Aim of the exercise - What you return should be the full listing, word for word, without a single image.

┄┄┄┄┄┄┄┄┄┄

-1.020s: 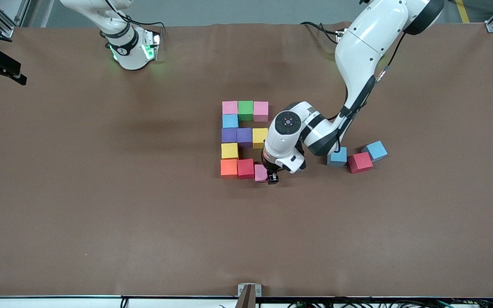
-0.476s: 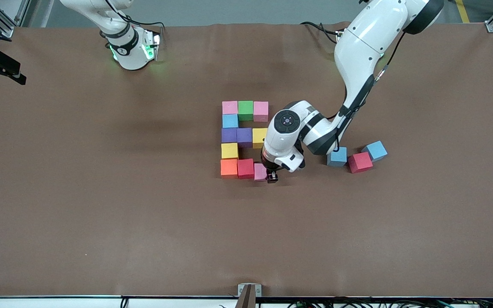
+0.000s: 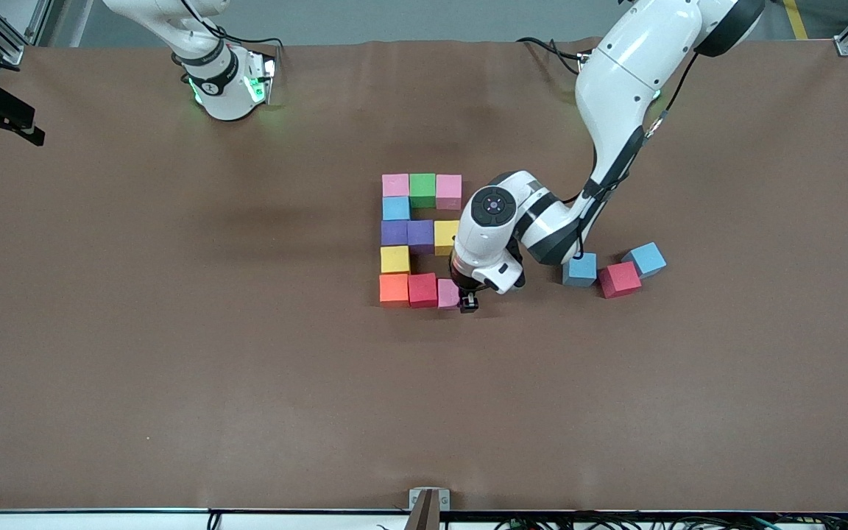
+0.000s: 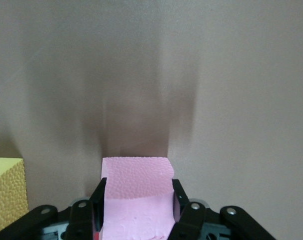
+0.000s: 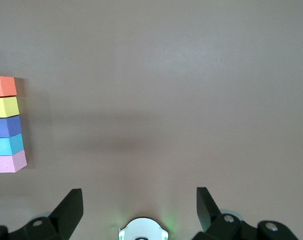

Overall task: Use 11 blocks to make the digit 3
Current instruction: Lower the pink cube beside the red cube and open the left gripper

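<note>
Since a second ago my left hand has carried its small matte pink cube a little closer to the small matte red cube, so the pink cube now sits just beside it at the end of the bar nearest the front camera. My left hand is pinching that pink cube between its two black fingers, low at the brown tabletop; whether the cube rests on the surface I cannot tell.

The blocky multicoloured digit 3 lies right beside my left hand, toward the right arm's end of the tabletop. Its bar nearest the camera runs from an orange cube through the red cube to the pink one I hold. A yellow cube joins that bar to the middle bar of two purple cubes and a second yellow cube. A blue cube joins upward to the farthest bar: pink cube, green cube, pink cube.

Toward the left arm's end from my left hand, three spare cubes sit close together: a light blue cube, a dark red cube and another light blue cube.

My right hand waits with its fingers spread wide, well apart from the digit, over bare tabletop.
</note>
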You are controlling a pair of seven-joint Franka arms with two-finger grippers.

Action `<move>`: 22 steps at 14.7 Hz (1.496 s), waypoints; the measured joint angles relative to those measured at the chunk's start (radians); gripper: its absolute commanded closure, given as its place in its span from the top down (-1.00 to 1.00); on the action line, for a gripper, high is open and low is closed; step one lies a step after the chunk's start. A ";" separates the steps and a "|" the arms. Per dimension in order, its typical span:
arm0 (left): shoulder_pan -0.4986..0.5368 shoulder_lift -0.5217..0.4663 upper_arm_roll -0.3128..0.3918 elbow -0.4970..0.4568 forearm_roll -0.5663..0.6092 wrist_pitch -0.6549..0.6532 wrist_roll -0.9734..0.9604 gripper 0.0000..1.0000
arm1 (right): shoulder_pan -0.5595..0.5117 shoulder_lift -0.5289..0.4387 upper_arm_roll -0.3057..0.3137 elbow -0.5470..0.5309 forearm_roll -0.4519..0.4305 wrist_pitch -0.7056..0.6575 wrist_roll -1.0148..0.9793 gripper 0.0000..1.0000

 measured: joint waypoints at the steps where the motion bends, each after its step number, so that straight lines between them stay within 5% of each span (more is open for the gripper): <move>1: 0.000 0.000 0.000 0.000 0.000 0.000 -0.009 -0.36 | 0.000 0.000 0.000 0.000 0.000 0.000 0.000 1.00; 5: -0.001 -0.001 0.000 -0.001 0.000 0.000 -0.036 -0.36 | 0.000 0.000 0.000 0.000 0.000 0.000 0.000 1.00; 6: -0.001 -0.001 0.000 -0.001 0.000 0.000 -0.039 -0.23 | 0.000 -0.001 0.000 0.000 0.000 0.000 0.000 1.00; 7: -0.001 -0.001 0.000 -0.001 0.000 0.000 -0.041 0.15 | 0.000 -0.001 0.000 0.000 0.000 0.000 0.000 1.00; 8: -0.001 -0.001 0.000 -0.001 0.000 0.000 -0.041 0.83 | 0.000 -0.001 0.000 0.000 0.000 0.000 0.000 1.00; 9: -0.001 -0.001 0.000 -0.001 0.002 0.000 -0.041 1.00 | 0.000 -0.001 0.000 0.000 0.000 0.000 0.000 1.00; 22: -0.001 -0.105 -0.008 -0.040 0.023 -0.004 -0.039 1.00 | 0.000 -0.001 0.000 0.000 0.000 0.000 0.000 1.00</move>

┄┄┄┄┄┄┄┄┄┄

Answer to this task -
-1.020s: 
-0.476s: 
+0.000s: 
+0.000s: 
+0.000s: 

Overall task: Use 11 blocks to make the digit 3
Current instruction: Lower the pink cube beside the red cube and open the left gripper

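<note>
Since a second ago my left hand has carried its small matte pink cube a little closer to the small matte red cube, so the pink cube now sits just beside it at the end of the bar nearest the front camera. My left hand is pinching that pink cube between its two black fingers, low at the brown tabletop; whether the cube rests on the surface I cannot tell.

The blocky multicoloured digit 3 lies right beside my left hand, toward the right arm's end of the tabletop. Its bar nearest the camera runs from an orange cube through the red cube to the pink one I hold. A yellow cube joins that bar to the middle bar of two purple cubes and a second yellow cube. A blue cube joins upward to the farthest bar: pink cube, green cube, pink cube.

Toward the left arm's end from my left hand, three spare cubes sit close together: a light blue cube, a dark red cube and another light blue cube.

My right hand waits with its fingers spread wide, well apart from the digit, over bare tabletop.
</note>
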You are controlling a pair of seven-joint Franka arms with two-finger grippers.

Action `<move>`: 22 steps at 14.7 Hz (1.496 s), waypoints; the measured joint angles relative to those measured at the chunk's start (radians); gripper: its absolute commanded closure, given as its place in its span from the top down (-1.00 to 1.00); on the action line, for a gripper, high is open and low is closed; step one lies a step after the chunk's start. A ";" separates the steps and a "|" the arms. Per dimension in order, its typical span:
arm0 (left): shoulder_pan -0.4986..0.5368 shoulder_lift -0.5217..0.4663 upper_arm_roll -0.3128..0.3918 elbow -0.4970..0.4568 forearm_roll -0.5663..0.6092 wrist_pitch -0.6549..0.6532 wrist_roll -0.9734..0.9604 gripper 0.0000..1.0000
arm1 (right): shoulder_pan -0.5595..0.5117 shoulder_lift -0.5289..0.4387 upper_arm_roll -0.3057..0.3137 elbow -0.5470..0.5309 forearm_roll -0.4519..0.4305 wrist_pitch -0.7056..0.6575 wrist_roll -1.0148..0.9793 gripper 0.0000..1.0000

 measured: joint waypoints at the steps where the motion bends, each after its step number, so that straight lines between them stay within 5% of each span (more is open for the gripper): <move>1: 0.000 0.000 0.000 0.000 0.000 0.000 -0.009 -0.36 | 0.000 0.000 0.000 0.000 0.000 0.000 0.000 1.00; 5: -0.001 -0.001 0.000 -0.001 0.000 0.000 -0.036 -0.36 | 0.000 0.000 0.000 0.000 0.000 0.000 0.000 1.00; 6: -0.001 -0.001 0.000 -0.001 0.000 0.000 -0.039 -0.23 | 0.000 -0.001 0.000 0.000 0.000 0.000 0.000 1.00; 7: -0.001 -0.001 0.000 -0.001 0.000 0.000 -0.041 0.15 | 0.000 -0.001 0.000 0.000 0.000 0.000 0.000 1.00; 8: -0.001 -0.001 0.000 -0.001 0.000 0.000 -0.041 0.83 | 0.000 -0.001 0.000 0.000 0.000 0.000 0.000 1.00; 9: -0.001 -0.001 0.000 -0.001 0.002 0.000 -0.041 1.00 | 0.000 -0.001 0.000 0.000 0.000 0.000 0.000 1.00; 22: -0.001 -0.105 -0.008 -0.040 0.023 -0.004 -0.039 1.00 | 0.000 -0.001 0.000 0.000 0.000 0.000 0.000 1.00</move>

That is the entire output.